Task instructions
In the listing below, the lines starting with the line with "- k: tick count" and going on through the line with "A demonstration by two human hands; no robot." are to be reproduced exactly, and only those.

Provided data

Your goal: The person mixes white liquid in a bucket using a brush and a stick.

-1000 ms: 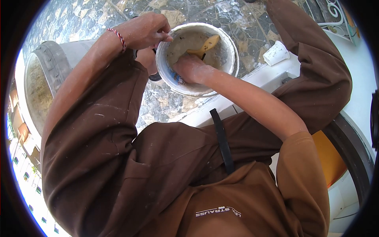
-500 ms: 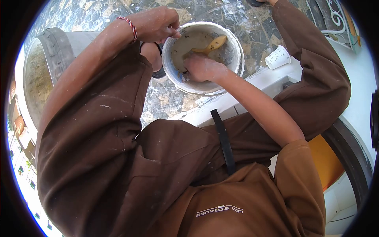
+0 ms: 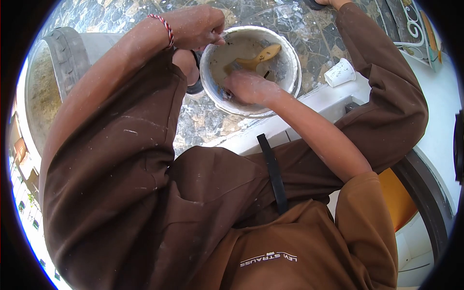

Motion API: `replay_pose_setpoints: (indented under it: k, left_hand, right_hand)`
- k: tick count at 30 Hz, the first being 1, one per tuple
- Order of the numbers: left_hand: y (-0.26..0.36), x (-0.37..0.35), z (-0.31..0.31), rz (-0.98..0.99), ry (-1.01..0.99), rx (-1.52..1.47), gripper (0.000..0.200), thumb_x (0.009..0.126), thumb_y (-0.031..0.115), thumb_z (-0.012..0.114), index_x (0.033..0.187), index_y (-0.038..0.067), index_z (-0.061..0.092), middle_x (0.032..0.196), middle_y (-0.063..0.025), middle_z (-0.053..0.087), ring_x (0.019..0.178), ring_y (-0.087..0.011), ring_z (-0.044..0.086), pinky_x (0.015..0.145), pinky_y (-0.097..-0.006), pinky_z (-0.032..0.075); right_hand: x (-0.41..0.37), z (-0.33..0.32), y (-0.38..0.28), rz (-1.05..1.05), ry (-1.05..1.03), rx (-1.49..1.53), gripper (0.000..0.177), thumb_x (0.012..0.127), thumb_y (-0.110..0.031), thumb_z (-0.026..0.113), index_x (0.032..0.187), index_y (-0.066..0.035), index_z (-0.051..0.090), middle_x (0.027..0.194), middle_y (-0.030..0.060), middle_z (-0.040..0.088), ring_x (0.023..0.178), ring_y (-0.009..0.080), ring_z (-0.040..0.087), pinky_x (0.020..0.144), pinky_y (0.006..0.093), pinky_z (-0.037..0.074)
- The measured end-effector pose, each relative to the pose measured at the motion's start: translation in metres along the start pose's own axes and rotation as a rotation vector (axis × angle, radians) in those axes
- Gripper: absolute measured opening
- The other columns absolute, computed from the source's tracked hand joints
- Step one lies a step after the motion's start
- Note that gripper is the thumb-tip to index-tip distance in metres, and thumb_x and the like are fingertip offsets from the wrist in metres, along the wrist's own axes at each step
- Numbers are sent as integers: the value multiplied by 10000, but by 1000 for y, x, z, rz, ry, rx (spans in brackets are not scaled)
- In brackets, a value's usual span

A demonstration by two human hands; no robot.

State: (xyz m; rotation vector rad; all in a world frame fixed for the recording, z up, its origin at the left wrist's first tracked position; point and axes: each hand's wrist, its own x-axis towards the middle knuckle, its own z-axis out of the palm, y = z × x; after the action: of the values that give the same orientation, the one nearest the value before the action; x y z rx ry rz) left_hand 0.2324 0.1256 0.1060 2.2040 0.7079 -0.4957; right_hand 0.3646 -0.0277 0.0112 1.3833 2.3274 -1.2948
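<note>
- The left hand point(image 3: 195, 26) is closed on the far-left rim of the white bucket point(image 3: 290, 77), with the thumb over the lip and the fingers curled outside. A red-and-white thread bracelet point(image 3: 164, 26) sits on that wrist.
- The right hand point(image 3: 249, 87) is down inside the bucket, fingers bent over the head end of a paintbrush point(image 3: 261, 55). Its wooden handle slants up and away, free of the hand. Whether the fingers actually clasp the brush is hidden by the knuckles.
- Over the last second both holds match. The left hand has stayed on the same stretch of rim, while the right hand has slid slightly further in along the brush, with the handle at much the same slant.
- Bucket and hands sit a little further right in the view, which reads as head movement rather than a shift of the bucket.
- Judged from that, the working of the brush in the murky liquid is mid-course, neither begun nor finished here.
- The bucket stands on the patterned stone floor point(image 3: 309, 34) between the knees, just beyond a white ledge point(image 3: 319, 99).
- A white paper cup point(image 3: 340, 72) lies near the bucket's right side.
- A large grey tub point(image 3: 63, 53) stands well to the left.
</note>
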Motion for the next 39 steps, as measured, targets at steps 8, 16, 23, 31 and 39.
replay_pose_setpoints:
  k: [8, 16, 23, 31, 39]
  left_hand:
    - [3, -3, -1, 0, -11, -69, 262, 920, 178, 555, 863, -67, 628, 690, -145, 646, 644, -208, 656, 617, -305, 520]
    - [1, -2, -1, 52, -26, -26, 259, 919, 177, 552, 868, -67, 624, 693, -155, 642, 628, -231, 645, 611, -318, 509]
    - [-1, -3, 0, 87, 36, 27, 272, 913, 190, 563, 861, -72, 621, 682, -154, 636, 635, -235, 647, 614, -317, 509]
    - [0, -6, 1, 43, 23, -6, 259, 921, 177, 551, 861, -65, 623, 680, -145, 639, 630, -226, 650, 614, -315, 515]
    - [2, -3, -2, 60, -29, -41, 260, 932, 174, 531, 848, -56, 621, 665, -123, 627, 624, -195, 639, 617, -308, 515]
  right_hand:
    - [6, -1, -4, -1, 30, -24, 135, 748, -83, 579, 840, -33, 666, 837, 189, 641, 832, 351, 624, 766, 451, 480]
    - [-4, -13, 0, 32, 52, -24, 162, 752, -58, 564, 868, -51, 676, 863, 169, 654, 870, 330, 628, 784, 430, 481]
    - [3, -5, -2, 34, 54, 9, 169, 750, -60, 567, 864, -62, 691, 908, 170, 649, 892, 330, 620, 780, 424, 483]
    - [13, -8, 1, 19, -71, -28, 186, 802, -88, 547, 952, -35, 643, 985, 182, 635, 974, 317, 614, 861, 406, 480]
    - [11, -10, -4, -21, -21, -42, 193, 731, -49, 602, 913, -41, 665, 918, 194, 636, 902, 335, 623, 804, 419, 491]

Expected answer
- k: tick count at 30 Hz, the first being 1, one per tuple
- Order of the numbers: left_hand: y (-0.26..0.36), x (-0.37..0.35), z (-0.31..0.31), rz (-0.98..0.99), ry (-1.01..0.99), rx (-1.52..1.47), gripper (0.000..0.200), thumb_x (0.009..0.126), thumb_y (-0.031..0.115), thumb_z (-0.012..0.114), index_x (0.033..0.187), index_y (-0.038..0.067), index_z (-0.061..0.092), middle_x (0.032..0.196), middle_y (-0.063..0.025), middle_z (-0.053..0.087), ring_x (0.019..0.178), ring_y (-0.087..0.011), ring_z (-0.044..0.086), pinky_x (0.015..0.145), pinky_y (-0.097..-0.006), pinky_z (-0.032..0.075); right_hand: x (-0.41..0.37), z (-0.33..0.32), y (-0.38..0.28), rz (-1.05..1.05), ry (-1.05..1.03), rx (-1.49..1.53), gripper (0.000..0.177), thumb_x (0.012..0.127), thumb_y (-0.110..0.031), thumb_z (-0.026..0.113), index_x (0.032..0.187), index_y (-0.066..0.035), index_z (-0.051..0.090), middle_x (0.027..0.194), middle_y (-0.030..0.060), middle_z (-0.040..0.088), ring_x (0.023..0.178), ring_y (-0.009..0.080), ring_z (-0.040..0.087), pinky_x (0.020..0.144), pinky_y (0.006..0.093), pinky_z (-0.037..0.074)
- The measured end-effector pose, each relative to the pose measured at the motion's start: translation in metres along the start pose's own axes and rotation as a rotation vector (axis × angle, radians) in those axes
- Gripper: absolute measured opening
- The other columns absolute, computed from the source's tracked hand joints
- Step one lies a step after the motion's start
- Note that gripper is the thumb-tip to index-tip distance in metres, and thumb_x and the like are fingertip offsets from the wrist in metres, along the wrist's own axes at each step
- Numbers are sent as integers: the value multiplied by 10000, but by 1000 for y, x, z, rz, ry, rx (spans in brackets are not scaled)
- In brackets, a value's usual span

A demonstration by two human hands; no robot.

Work on this exercise is complete.